_Aim of the exercise_. In the entries below, tally the lines that contain the string "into", then state that number alone.

_Record excerpts_.
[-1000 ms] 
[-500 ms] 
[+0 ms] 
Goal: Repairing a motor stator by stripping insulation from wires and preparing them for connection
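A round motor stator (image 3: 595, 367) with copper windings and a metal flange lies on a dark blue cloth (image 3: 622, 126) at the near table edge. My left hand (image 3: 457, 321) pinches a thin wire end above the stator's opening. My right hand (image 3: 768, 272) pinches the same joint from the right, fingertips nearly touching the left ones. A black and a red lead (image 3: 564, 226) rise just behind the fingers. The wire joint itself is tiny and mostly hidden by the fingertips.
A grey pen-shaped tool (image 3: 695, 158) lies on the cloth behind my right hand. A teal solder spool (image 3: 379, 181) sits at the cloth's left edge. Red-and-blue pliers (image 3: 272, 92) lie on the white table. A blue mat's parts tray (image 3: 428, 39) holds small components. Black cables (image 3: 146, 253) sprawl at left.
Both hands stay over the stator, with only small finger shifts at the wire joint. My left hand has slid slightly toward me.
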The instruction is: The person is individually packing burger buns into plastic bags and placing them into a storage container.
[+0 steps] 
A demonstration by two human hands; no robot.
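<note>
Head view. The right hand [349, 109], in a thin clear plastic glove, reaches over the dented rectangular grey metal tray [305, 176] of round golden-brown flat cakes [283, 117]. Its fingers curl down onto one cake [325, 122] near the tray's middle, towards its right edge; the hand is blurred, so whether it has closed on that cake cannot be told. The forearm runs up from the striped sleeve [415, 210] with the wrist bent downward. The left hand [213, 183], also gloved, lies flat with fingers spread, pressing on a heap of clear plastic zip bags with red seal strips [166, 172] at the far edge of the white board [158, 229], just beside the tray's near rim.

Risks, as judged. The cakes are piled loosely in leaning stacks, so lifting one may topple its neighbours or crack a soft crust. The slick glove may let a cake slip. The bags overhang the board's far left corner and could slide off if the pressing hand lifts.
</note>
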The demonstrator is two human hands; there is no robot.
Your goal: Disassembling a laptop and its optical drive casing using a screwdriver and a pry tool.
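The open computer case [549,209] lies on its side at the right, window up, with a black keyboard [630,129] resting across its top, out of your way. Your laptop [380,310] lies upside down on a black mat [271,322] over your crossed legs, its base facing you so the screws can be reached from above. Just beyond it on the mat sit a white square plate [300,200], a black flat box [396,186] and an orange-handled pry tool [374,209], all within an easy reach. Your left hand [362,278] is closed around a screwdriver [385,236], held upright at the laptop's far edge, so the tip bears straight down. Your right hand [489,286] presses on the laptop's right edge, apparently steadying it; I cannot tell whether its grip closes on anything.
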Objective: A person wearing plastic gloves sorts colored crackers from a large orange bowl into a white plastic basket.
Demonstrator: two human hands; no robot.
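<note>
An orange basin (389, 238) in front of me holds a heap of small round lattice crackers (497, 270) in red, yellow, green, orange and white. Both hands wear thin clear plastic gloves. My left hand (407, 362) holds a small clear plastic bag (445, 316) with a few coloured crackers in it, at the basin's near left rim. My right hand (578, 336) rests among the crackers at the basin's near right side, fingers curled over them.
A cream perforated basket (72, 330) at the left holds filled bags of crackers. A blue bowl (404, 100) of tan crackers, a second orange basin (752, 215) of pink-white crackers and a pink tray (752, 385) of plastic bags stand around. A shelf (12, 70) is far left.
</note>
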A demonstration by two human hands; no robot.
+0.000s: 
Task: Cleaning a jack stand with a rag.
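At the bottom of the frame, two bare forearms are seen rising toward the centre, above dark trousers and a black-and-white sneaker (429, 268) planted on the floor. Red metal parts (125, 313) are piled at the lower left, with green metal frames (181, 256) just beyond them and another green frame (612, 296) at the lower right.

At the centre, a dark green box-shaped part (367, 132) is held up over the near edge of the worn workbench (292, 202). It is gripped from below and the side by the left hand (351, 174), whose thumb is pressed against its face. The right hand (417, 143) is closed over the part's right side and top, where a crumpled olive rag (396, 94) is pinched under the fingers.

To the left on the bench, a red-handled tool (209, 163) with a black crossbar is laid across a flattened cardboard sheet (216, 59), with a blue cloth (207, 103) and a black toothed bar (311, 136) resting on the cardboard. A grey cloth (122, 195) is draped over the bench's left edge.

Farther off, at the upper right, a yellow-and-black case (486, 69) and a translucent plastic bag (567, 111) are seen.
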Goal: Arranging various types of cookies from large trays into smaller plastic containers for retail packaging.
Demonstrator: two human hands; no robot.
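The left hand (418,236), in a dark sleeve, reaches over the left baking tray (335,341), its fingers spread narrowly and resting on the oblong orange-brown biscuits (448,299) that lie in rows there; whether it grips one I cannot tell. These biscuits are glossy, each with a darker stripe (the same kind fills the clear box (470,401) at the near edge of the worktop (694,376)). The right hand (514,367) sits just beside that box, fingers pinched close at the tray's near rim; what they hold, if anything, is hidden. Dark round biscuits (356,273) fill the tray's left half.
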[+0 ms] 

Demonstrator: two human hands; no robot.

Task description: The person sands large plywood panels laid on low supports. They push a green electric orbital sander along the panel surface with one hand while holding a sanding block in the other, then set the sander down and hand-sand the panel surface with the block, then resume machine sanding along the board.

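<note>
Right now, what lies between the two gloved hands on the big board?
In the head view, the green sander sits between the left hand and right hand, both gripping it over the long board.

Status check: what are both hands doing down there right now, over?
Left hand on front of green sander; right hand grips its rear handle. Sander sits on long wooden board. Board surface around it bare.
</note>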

_Problem solution_. 3